On Thu, Sep 04, 2003 at 07:27:18AM -0700, John McGowan wrote:
> I'm indexing a site that has an entirely textual navigation system, and
> I want to configure swish-e to ignore those menus when indexing the
> site. The site is at http://www.emiliemcgowan.com/
Is your site generated from templates or dynamically?
http://swish-e.org/current/docs/SWISH-FAQ.html#How_do_I_prevent_indexing_parts_of_a_document_
> the menu code is in <td> tags, like the following...
>
> <TD CLASS="MENUTEXT"><A CLASS=MENUAT HREF="main.taf?p=0">Home</A></TD>
>
> but of course I don't want to ignore all TD's or all A's.
Well, if you tell swish-e that your documents are XML you can do this:
moseley@laptop:~$ cat 1.html
<html>
<head><title>Title</title>
</head>
<body>
<table><tr><td>first</td></tr></table>
<table><tr><td class="foo">second</td><td>second2</td></tr></table>
<table><tr><td>third</td></tr></table>
</body>
</html>
moseley@laptop:~$ cat c
DefaultContents XML2
XMLClassAttributes class
IgnoreMetaTags td.foo
moseley@laptop:~$ swish-e -c c -i 1.html -T indexed_words -v0
Adding:[1:swishdefault(1)] 'title' Pos:17 Stuct:0x1 ( FILE )
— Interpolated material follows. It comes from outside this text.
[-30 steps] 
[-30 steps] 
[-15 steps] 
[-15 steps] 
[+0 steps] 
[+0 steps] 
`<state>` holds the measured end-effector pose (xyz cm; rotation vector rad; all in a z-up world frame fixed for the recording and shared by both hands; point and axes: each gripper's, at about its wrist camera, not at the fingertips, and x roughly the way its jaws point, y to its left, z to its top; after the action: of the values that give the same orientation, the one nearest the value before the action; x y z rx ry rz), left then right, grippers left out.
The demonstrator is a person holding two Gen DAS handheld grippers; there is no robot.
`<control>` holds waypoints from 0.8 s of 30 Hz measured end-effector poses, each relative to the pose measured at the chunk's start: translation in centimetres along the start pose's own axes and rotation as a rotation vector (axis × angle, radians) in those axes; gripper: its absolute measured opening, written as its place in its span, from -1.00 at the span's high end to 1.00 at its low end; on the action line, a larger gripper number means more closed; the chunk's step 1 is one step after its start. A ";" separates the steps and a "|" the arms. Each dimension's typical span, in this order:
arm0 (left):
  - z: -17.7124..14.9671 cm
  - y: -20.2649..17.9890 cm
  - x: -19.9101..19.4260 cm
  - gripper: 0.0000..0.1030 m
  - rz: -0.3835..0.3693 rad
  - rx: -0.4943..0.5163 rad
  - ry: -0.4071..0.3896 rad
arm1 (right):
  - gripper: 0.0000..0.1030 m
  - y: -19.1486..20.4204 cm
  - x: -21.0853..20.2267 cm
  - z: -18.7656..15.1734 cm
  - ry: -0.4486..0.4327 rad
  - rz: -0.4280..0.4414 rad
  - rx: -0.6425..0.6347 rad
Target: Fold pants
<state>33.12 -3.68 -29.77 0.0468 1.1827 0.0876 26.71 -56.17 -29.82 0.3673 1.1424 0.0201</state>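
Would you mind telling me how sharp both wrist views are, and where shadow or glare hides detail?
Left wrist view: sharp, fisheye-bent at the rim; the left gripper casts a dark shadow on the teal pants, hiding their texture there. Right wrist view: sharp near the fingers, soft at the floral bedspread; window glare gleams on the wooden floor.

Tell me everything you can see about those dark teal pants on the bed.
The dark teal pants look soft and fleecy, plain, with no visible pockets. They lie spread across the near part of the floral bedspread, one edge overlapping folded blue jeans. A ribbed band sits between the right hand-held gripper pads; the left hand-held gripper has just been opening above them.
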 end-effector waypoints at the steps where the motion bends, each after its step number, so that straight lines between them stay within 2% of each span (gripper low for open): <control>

Adding:[1:swishdefault(1)] 'first' Pos:18 Stuct:0x1 ( FILE )
Adding:[1:swishdefault(1)] 'second2' Pos:31 Stuct:0x1 ( FILE )
Adding:[1:swishdefault(1)] 'third' Pos:32 Stuct:0x1 ( FILE )
Notice that "second" is not indexed.
But that only works for XML docs, and I'm not sure why that's a
limitation without spending some time looking at the code.
--
Bill Moseley
moseley@hank.org
Received on Thu Sep 4 15:50:43 2003